## What is expected
Print a faithful copy of the data below, word for word, with the pictures left out.

## Recorded data

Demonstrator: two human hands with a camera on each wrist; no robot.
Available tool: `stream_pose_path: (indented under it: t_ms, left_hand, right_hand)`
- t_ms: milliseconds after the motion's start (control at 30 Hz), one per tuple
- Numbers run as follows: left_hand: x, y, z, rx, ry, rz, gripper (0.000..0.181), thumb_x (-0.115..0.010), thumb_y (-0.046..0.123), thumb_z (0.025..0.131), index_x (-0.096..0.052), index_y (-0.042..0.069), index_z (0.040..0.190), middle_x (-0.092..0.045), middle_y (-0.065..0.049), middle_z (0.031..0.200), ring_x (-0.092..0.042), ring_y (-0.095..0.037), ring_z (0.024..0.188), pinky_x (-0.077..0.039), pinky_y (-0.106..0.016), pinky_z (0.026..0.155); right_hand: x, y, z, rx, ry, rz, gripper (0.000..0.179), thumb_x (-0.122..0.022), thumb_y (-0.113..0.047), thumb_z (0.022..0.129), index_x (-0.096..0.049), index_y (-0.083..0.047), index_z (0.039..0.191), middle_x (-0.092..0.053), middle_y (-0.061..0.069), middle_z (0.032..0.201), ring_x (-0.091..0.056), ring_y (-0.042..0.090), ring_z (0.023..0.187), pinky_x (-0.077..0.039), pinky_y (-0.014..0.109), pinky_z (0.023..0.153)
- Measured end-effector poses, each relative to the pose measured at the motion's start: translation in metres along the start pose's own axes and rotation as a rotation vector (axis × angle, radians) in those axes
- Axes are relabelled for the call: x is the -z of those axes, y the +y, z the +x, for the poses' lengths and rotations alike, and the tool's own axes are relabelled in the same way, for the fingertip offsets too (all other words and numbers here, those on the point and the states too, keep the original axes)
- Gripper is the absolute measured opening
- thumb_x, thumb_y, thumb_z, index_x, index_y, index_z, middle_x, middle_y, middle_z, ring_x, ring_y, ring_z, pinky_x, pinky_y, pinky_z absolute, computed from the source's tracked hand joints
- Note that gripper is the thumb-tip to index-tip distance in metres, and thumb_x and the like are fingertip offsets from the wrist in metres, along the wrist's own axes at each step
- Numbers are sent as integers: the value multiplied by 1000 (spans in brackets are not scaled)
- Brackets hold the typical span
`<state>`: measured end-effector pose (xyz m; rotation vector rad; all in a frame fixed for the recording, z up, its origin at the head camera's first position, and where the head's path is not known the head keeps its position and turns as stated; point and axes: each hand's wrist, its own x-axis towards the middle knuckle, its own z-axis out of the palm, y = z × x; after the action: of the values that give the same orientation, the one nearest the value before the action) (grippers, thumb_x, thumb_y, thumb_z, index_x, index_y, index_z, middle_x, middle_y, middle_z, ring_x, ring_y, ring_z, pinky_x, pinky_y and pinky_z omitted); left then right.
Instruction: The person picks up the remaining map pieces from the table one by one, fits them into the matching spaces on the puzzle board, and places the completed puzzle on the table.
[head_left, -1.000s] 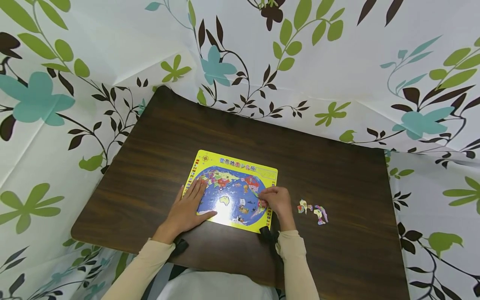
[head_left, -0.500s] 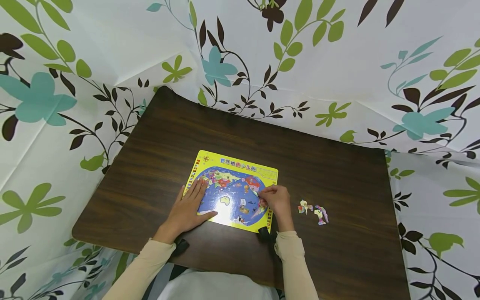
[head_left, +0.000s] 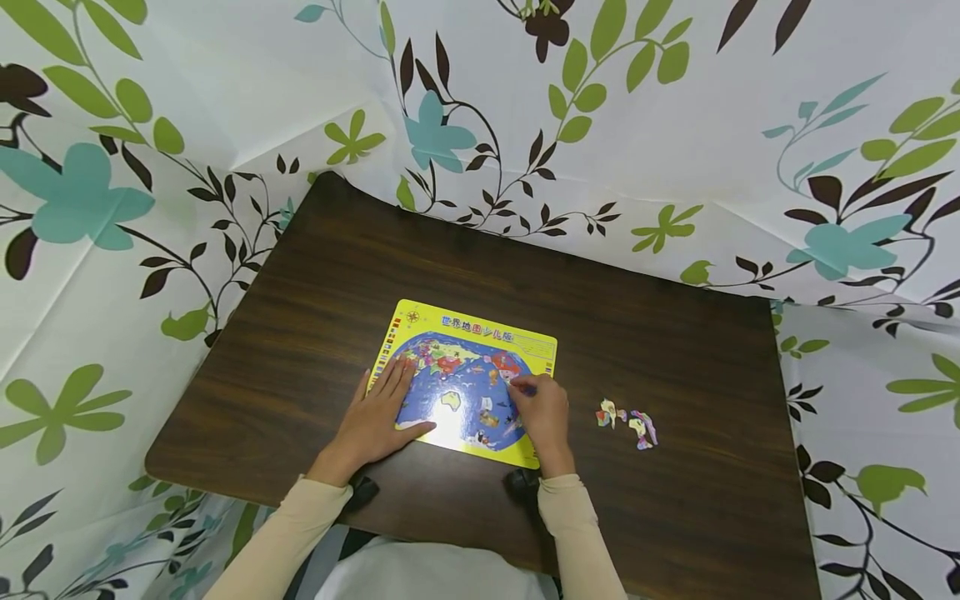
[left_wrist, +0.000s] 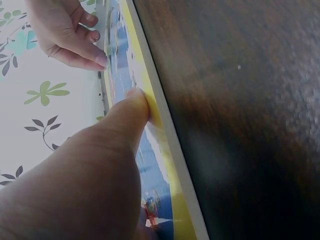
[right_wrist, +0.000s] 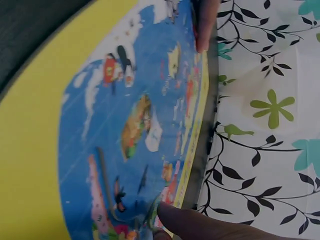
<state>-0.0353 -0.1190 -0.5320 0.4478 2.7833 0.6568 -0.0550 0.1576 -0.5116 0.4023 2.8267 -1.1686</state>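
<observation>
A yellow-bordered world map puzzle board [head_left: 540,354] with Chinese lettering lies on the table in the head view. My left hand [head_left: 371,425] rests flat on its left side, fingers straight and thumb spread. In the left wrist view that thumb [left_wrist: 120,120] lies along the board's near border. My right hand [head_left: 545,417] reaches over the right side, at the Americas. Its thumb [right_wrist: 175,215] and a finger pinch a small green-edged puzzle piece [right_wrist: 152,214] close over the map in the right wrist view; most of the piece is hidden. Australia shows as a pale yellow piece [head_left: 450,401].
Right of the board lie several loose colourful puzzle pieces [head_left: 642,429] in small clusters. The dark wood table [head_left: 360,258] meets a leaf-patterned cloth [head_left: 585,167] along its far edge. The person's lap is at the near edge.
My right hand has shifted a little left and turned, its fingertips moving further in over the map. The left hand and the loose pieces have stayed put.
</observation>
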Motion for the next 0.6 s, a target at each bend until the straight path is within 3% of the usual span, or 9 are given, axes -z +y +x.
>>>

## Response to the task
Demonstrator: two human hands with a camera on each wrist; no robot.
Available tool: `stream_pose_path: (indented under it: t_ms, left_hand, right_hand)`
- t_ms: milliseconds after the motion's start (control at 30 Hz), one per tuple
- Numbers run as follows: left_hand: x, y, z, rx, ry, rz, gripper (0.000..0.181), thumb_x (-0.115..0.010), thumb_y (-0.046..0.123), thumb_z (0.025..0.131), index_x (-0.096..0.052), index_y (-0.042..0.069), index_z (0.040..0.190), middle_x (-0.092..0.045), middle_y (-0.065..0.049), middle_z (0.031..0.200), ring_x (-0.092..0.042), ring_y (-0.095..0.037), ring_z (0.024..0.188), pinky_x (-0.077..0.039), pinky_y (-0.106..0.016), pinky_z (0.026..0.155); right_hand: x, y, z, rx, ry, rz, gripper (0.000..0.179), thumb_x (-0.122..0.022), thumb_y (-0.113..0.047), thumb_z (0.022..0.129), index_x (-0.096..0.049), index_y (-0.083..0.047), index_z (0.039..0.191), middle_x (-0.092..0.053), middle_y (-0.061..0.069), middle_z (0.032..0.201), ring_x (-0.091..0.056), ring_y (-0.042..0.090), ring_z (0.023..0.187), pinky_x (-0.077..0.039), pinky_y (-0.014..0.109), pinky_z (0.023..0.153)
- Measured end-effector poses, each relative to the pose measured at the motion's start: translation in metres along the start pose's own axes and rotation as a rotation vector (axis × angle, radians) in those axes
- Axes are relabelled for the call: x is the -z of those axes, y the +y, z the +x, for the poses' lengths and rotations alike, and the tool's own axes are relabelled in the same way, for the fingertip offsets too (all other words and numbers here, those on the point and the states too, keep the original axes)
- Gripper is the absolute measured opening
- thumb_x, thumb_y, thumb_z, index_x, index_y, index_z, middle_x, middle_y, middle_z, ring_x, ring_y, ring_z, pinky_x, pinky_y, pinky_z absolute, computed from the source's tracked hand joints
- Note that gripper is the thumb-tip to index-tip distance in metres, and thumb_x and the like are fingertip offsets from the wrist in metres, along the wrist's own axes at each step
- Numbers are sent as integers: the value multiplied by 1000 (spans in brackets are not scaled)
- Brackets hold the typical span
`<state>`: measured end-effector pose (xyz m; rotation vector rad; all in a frame fixed for the recording, z up, its origin at the head camera's first position, and where the head's path is not known the head keeps its position and turns as stated; point and axes: each hand's wrist, its own x-axis towards the middle knuckle, its own z-axis out of the palm, y = z × x; after the action: of the values that give the same orientation, the one nearest the value before the action) (grippers, thumb_x, thumb_y, thumb_z, index_x, index_y, index_z, middle_x, middle_y, middle_z, ring_x, ring_y, ring_z, pinky_x, pinky_y and pinky_z omitted); left then right.
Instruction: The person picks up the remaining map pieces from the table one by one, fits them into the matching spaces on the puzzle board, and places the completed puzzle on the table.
[head_left, -1.000s] 
[head_left, -0.500s] 
[head_left, +0.000s] 
[left_wrist, +0.000s] 
[right_wrist, +0.000s] 
<state>-0.0353 -0.1190 -0.5320 0.4478 2.7833 0.6568 -0.0550 0.1576 -0.5116 0.4023 2.8267 -1.1686</state>
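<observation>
A yellow-bordered world map puzzle board [head_left: 540,354] with Chinese lettering lies on the table in the head view. My left hand [head_left: 371,425] rests flat on its left side, fingers straight and thumb spread. In the left wrist view that thumb [left_wrist: 120,120] lies along the board's near border. My right hand [head_left: 545,417] reaches over the right side, at the Americas. Its thumb [right_wrist: 175,215] and a finger pinch a small green-edged puzzle piece [right_wrist: 152,214] close over the map in the right wrist view; most of the piece is hidden. Australia shows as a pale yellow piece [head_left: 450,401].
Right of the board lie several loose colourful puzzle pieces [head_left: 642,429] in small clusters. The dark wood table [head_left: 360,258] meets a leaf-patterned cloth [head_left: 585,167] along its far edge. The person's lap is at the near edge.
My right hand has shifted a little left and turned, its fingertips moving further in over the map. The left hand and the loose pieces have stayed put.
</observation>
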Motion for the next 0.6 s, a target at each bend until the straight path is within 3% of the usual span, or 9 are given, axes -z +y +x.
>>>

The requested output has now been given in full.